§ **Your assignment**
Please return the listing exactly as written, but without its pictures.

+-------+

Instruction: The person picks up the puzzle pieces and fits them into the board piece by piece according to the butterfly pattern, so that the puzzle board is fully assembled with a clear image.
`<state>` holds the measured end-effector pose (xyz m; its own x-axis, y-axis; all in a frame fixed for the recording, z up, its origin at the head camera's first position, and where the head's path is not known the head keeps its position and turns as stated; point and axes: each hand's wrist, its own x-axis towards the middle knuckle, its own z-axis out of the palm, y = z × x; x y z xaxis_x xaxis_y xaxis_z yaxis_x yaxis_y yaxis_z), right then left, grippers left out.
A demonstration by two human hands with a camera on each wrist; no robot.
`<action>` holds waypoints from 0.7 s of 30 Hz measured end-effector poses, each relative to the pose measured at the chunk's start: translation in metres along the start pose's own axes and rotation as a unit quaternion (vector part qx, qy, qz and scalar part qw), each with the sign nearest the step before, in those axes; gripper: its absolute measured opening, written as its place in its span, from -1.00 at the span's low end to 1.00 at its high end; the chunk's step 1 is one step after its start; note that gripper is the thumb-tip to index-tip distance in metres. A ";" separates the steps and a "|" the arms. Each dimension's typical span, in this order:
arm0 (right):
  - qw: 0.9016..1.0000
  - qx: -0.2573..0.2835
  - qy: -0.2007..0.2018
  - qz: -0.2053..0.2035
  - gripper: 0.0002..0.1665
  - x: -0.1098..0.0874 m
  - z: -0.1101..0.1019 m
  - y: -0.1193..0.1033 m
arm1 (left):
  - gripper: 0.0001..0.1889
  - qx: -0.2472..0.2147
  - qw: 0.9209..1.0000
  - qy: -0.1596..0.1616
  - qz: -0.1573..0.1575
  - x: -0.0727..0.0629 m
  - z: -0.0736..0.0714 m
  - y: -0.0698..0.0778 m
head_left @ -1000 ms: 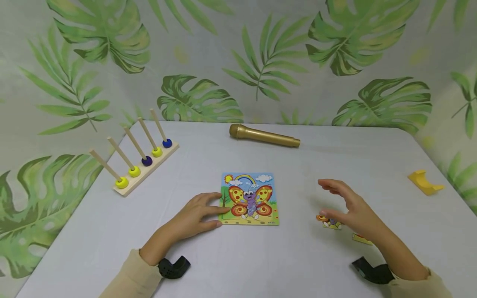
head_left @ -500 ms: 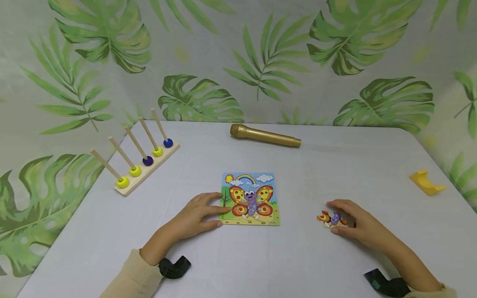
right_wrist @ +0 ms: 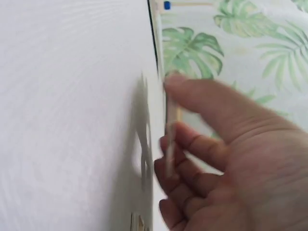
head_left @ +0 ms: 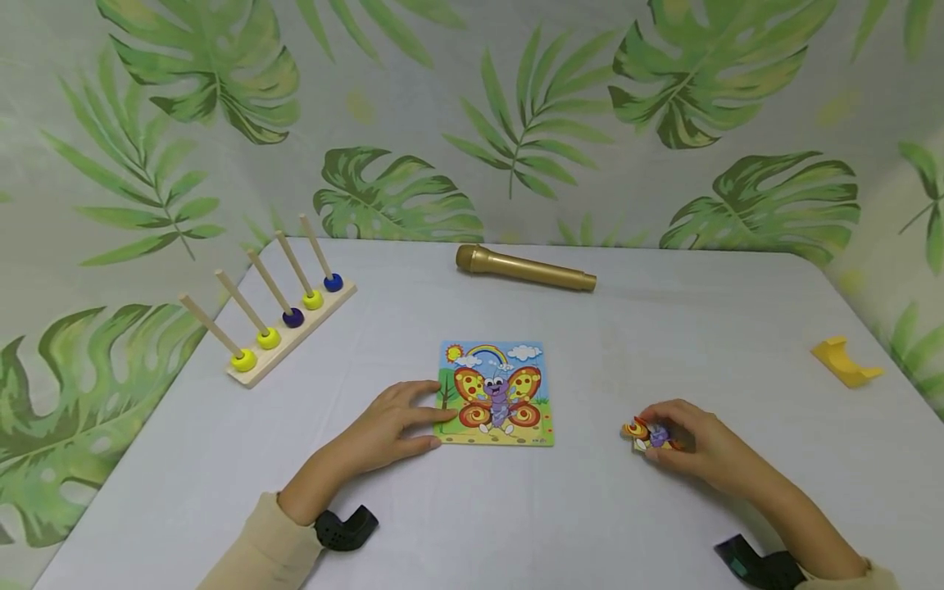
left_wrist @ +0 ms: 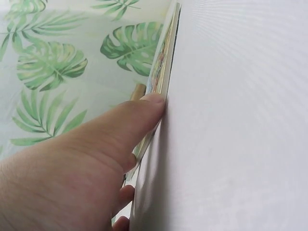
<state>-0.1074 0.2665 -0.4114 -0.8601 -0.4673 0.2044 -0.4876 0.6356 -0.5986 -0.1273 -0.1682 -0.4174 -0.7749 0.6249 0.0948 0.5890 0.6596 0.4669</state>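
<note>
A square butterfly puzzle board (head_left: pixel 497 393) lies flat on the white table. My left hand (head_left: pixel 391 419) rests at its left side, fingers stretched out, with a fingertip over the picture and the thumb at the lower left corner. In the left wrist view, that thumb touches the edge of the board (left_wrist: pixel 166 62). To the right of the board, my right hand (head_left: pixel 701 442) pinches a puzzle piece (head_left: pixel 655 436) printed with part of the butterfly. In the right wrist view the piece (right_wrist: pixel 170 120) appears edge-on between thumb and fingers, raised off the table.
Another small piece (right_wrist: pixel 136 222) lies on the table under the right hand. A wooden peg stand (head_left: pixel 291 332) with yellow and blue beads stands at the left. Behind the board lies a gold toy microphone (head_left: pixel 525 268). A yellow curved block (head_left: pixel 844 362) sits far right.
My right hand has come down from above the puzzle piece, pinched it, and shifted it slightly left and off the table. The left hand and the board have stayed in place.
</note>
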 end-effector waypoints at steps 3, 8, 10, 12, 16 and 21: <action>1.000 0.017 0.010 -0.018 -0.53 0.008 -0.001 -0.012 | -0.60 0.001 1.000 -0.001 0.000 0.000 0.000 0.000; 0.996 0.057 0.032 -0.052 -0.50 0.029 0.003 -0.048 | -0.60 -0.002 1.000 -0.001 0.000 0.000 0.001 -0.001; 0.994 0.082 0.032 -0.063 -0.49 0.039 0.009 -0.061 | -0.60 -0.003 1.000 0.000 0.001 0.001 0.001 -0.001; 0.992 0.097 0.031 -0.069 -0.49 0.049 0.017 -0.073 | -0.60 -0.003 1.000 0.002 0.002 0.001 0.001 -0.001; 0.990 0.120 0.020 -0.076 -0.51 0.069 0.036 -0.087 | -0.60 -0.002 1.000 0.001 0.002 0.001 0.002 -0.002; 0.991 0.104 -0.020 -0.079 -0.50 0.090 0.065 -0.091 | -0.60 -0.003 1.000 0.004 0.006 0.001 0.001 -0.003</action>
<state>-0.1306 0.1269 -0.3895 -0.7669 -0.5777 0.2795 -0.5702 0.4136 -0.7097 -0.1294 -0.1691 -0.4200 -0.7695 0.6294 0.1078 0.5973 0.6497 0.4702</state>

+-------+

§ **Answer for this exercise**
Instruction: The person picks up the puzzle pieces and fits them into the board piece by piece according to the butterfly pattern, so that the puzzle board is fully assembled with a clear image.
`<state>` holds the measured end-effector pose (xyz m; its own x-axis, y-axis; all in a frame fixed for the recording, z up, its origin at the head camera's first position, and where the head's path is not known the head keeps its position and turns as stated; point and axes: each hand's wrist, its own x-axis towards the middle knuckle, its own z-axis out of the palm, y = z × x; x y z xaxis_x xaxis_y xaxis_z yaxis_x yaxis_y yaxis_z), right then left, grippers left out.
A demonstration by two human hands with a camera on each wrist; no robot.
`<action>` holds waypoints from 0.7 s of 30 Hz measured end-effector poses, each relative to the pose measured at the chunk's start: translation in metres along the start pose's own axes and rotation as a unit quaternion (vector part qx, qy, qz and scalar part qw), each with the sign nearest the step before, in those axes; gripper: its absolute measured opening, written as its place in its span, from -1.00 at the span's low end to 1.00 at its high end; the chunk's step 1 is one step after its start; note that gripper is the thumb-tip to index-tip distance in metres. A ";" separates the steps and a "|" the arms. Each dimension's typical span, in this order:
arm0 (right):
  - qw: 0.9016..1.0000
  - qx: -0.2573..0.2835
  - qy: -0.2007..0.2018
  - qz: -0.2053..0.2035
  - gripper: 0.0002..0.1665
  - x: -0.1098..0.0874 m
  - z: -0.1101..0.1019 m
  - y: -0.1193..0.1033 m
arm1 (left):
  - gripper: 0.0001..0.1889
  - qx: -0.2472..0.2147
  - qw: 0.9209..1.0000
  - qy: -0.1596..0.1616
  - qz: -0.1573..0.1575
  - x: -0.0727..0.0629 m
  - z: -0.0736..0.0714 m
  - y: -0.0698..0.0778 m
head_left @ -1000 ms: 
head_left @ -500 ms: 
right_wrist @ +0 ms: 
head_left @ +0 ms: 
left_wrist @ +0 ms: 
<state>-0.1074 0.2665 -0.4114 -0.8601 -0.4673 0.2044 -0.4876 0.6356 -0.5986 -0.1273 -0.1682 -0.4174 -0.7749 0.6249 0.0948 0.5890 0.6596 0.4669</state>
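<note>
A square butterfly puzzle board (head_left: pixel 497 393) lies flat on the white table. My left hand (head_left: pixel 391 419) rests at its left side, fingers stretched out, with a fingertip over the picture and the thumb at the lower left corner. In the left wrist view, that thumb touches the edge of the board (left_wrist: pixel 166 62). To the right of the board, my right hand (head_left: pixel 701 442) pinches a puzzle piece (head_left: pixel 655 436) printed with part of the butterfly. In the right wrist view the piece (right_wrist: pixel 170 120) appears edge-on between thumb and fingers, raised off the table.
Another small piece (right_wrist: pixel 136 222) lies on the table under the right hand. A wooden peg stand (head_left: pixel 291 332) with yellow and blue beads stands at the left. Behind the board lies a gold toy microphone (head_left: pixel 525 268). A yellow curved block (head_left: pixel 844 362) sits far right.
My right hand has come down from above the puzzle piece, pinched it, and shifted it slightly left and off the table. The left hand and the board have stayed in place.
</note>
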 end-effector waypoints at steps 3, 8, 10, 12, 16 and 21: <action>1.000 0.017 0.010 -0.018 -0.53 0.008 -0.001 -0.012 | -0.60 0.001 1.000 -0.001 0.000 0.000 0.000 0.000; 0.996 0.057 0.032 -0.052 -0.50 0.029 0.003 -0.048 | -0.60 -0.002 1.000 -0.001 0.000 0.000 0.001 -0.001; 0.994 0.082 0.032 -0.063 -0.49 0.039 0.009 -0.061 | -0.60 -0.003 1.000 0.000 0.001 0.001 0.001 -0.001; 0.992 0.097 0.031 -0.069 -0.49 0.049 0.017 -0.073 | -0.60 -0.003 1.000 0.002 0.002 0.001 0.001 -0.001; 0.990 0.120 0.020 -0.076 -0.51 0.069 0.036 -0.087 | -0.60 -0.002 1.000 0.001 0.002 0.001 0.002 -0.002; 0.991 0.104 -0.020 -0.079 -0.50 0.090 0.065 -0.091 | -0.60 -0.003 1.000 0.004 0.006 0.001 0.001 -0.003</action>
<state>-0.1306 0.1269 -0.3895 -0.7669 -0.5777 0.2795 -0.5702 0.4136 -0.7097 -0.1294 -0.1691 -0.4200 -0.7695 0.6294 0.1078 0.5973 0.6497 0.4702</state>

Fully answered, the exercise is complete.